All lines in the data below carrying the string "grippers" are to be located and copied.

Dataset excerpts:
════════════════════

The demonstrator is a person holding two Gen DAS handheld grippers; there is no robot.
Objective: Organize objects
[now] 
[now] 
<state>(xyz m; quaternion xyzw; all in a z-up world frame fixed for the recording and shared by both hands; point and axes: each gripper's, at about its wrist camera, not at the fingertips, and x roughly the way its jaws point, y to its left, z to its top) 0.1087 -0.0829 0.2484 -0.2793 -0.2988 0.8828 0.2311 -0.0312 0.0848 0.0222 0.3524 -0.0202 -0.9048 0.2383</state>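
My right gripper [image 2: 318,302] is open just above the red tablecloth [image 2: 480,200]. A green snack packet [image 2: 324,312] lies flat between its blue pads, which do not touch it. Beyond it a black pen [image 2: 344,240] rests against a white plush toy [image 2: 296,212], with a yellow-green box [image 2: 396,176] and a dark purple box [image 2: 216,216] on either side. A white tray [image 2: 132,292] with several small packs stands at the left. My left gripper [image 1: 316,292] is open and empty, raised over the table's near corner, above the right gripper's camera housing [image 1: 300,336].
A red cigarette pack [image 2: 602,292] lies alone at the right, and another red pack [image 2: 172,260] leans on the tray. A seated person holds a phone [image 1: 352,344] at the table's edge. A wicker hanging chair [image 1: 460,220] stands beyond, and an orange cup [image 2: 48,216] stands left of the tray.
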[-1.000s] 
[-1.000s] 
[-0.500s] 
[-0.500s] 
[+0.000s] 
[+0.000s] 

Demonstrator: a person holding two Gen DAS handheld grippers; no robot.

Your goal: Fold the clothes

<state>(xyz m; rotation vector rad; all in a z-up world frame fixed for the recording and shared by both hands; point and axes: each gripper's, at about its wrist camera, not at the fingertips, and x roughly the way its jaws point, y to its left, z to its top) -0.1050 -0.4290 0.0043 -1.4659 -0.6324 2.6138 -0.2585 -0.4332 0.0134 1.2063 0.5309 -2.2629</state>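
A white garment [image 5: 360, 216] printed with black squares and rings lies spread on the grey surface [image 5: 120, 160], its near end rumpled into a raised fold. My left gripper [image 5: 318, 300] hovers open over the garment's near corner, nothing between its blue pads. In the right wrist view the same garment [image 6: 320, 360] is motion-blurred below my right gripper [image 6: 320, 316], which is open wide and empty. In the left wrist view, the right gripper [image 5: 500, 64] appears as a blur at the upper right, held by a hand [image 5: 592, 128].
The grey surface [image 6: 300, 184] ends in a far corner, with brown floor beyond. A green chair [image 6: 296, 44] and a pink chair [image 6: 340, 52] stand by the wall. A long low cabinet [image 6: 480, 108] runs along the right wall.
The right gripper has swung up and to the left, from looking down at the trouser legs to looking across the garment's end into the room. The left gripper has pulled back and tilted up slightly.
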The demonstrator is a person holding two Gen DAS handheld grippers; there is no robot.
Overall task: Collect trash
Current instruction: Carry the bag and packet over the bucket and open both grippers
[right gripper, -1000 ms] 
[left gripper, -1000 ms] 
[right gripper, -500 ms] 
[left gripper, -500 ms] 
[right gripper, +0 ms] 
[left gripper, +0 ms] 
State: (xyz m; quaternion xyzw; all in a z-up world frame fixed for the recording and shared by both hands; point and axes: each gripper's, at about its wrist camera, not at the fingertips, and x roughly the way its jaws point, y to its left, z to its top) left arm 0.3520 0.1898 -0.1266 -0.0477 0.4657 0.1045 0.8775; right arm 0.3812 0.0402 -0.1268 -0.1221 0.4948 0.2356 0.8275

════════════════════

Answer to the problem.
The demonstrator is a person holding two Gen DAS handheld grippers; there is no robot.
Demonstrator: a person holding two Gen DAS handheld grippers; no robot.
The demonstrator is a person holding two Gen DAS handheld grippers; there is no robot.
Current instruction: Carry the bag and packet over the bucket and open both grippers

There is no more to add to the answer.